• **WORK ITEM**:
Give again, word for word, each line below starting at the one that contains "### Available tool" and ending at the one that contains "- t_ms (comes".

• **EXTRACTED MATERIAL**:
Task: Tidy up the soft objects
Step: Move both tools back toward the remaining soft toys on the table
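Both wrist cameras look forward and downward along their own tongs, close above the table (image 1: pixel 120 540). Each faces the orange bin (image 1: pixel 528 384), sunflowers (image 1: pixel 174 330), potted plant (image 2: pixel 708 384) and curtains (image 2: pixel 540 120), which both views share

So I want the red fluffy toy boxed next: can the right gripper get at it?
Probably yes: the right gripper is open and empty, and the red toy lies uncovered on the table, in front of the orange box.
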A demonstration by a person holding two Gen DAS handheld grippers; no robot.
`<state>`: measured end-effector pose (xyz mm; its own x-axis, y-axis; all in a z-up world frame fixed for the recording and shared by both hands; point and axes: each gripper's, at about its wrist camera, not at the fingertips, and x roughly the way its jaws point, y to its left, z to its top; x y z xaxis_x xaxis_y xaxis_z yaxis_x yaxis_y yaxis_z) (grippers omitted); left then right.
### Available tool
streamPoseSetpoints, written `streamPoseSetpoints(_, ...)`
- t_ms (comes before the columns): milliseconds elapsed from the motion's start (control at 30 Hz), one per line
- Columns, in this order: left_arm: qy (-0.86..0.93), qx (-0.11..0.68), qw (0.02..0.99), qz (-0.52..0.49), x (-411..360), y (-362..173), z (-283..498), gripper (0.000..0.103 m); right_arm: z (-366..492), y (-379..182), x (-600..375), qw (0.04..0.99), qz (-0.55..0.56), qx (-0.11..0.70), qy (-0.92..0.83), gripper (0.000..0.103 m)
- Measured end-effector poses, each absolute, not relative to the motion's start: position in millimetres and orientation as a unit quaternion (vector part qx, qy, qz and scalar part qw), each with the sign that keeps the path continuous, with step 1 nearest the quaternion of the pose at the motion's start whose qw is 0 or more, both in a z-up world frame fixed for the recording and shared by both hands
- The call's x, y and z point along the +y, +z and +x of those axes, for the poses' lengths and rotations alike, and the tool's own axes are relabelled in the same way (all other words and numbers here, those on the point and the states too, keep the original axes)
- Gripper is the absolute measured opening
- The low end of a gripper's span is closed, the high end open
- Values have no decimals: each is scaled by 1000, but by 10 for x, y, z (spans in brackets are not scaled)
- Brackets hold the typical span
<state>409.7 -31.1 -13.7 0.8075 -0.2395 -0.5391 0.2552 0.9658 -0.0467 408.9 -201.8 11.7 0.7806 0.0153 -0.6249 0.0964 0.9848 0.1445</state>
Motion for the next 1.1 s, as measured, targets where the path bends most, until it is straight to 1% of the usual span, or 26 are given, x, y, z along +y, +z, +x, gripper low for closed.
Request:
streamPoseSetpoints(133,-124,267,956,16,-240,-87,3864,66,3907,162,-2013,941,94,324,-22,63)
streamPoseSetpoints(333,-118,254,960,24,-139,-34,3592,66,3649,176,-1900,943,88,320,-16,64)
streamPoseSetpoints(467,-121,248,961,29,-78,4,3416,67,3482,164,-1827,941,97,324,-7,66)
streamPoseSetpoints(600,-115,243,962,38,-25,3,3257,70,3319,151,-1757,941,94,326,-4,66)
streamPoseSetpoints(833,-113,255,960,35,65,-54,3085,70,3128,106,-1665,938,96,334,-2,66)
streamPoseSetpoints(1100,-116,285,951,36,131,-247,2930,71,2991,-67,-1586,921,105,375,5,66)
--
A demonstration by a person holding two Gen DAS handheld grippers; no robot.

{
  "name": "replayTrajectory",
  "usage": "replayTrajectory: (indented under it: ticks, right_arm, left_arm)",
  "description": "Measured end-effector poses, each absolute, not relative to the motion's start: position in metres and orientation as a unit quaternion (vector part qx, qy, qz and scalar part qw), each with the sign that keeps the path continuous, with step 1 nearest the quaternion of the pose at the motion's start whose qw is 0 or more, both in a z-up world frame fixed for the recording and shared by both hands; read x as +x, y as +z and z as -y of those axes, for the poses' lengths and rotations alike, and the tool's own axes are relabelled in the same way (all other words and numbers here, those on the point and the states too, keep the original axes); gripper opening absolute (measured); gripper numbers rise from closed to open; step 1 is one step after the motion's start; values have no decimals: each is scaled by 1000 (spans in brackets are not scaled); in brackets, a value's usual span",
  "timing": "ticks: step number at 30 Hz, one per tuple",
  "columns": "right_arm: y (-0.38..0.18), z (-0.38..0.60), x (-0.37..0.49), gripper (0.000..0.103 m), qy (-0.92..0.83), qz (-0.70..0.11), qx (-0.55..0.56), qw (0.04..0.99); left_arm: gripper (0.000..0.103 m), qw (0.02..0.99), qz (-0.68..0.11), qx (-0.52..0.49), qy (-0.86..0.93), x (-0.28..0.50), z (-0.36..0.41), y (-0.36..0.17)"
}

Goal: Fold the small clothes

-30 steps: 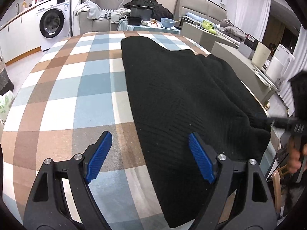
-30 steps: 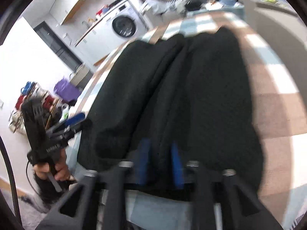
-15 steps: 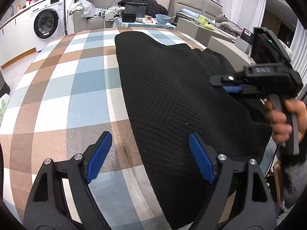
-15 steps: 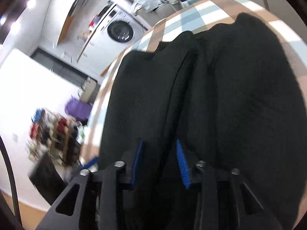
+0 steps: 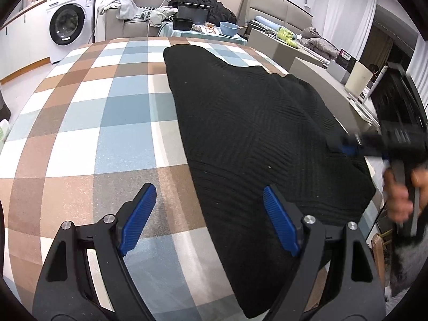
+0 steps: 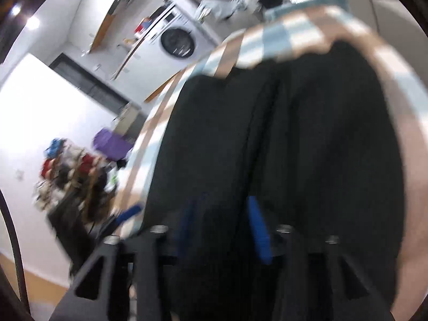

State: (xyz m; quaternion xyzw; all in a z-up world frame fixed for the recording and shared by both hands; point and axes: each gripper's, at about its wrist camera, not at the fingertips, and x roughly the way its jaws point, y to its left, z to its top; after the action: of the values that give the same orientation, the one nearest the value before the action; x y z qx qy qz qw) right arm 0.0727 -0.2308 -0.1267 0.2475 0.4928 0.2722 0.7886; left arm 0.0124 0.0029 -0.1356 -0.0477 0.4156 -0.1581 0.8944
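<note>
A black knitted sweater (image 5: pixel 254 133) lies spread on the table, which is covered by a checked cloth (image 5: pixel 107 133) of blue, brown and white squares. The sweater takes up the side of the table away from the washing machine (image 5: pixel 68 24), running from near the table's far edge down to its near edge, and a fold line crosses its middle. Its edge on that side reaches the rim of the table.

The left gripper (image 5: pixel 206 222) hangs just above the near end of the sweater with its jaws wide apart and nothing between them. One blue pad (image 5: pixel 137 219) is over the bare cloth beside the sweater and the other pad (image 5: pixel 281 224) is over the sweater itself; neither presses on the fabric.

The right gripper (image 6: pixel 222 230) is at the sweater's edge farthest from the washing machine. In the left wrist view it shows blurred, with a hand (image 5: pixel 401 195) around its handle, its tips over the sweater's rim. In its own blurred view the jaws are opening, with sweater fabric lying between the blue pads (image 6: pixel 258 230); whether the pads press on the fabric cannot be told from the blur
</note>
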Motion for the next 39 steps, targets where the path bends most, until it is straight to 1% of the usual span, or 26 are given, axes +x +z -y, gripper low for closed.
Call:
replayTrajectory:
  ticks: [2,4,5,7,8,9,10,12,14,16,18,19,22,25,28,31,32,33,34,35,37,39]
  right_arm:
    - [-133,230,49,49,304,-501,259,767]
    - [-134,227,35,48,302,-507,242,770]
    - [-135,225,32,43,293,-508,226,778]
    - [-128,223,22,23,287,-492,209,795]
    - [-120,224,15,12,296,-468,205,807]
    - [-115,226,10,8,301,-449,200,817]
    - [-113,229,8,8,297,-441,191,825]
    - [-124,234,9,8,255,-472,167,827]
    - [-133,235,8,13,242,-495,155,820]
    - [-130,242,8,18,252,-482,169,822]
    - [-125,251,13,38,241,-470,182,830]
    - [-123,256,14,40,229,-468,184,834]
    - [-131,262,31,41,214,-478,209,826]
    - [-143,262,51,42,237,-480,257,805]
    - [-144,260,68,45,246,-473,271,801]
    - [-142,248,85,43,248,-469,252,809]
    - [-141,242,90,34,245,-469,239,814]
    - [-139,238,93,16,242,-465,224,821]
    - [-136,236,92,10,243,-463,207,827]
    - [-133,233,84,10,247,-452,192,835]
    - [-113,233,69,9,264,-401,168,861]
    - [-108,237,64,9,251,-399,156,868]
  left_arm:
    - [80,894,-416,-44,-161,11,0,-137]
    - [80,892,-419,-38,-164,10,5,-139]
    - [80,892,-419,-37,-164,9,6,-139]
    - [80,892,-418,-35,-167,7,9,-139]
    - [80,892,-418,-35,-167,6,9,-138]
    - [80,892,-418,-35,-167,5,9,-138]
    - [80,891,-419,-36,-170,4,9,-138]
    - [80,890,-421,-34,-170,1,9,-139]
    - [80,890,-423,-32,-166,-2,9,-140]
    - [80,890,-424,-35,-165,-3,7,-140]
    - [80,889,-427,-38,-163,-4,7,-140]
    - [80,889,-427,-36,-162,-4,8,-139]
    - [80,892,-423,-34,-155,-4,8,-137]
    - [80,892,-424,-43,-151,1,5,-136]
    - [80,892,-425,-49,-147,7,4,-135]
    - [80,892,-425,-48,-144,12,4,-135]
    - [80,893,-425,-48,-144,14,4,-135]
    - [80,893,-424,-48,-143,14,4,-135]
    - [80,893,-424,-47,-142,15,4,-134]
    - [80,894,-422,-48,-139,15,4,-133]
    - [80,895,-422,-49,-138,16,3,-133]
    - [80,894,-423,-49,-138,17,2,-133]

• **WRITTEN RESPONSE**:
### Available tool
streamPoseSetpoints, written `streamPoseSetpoints(_, ...)`
- t_ms (comes before the columns): milliseconds elapsed from the motion's start (control at 30 Hz), one per line

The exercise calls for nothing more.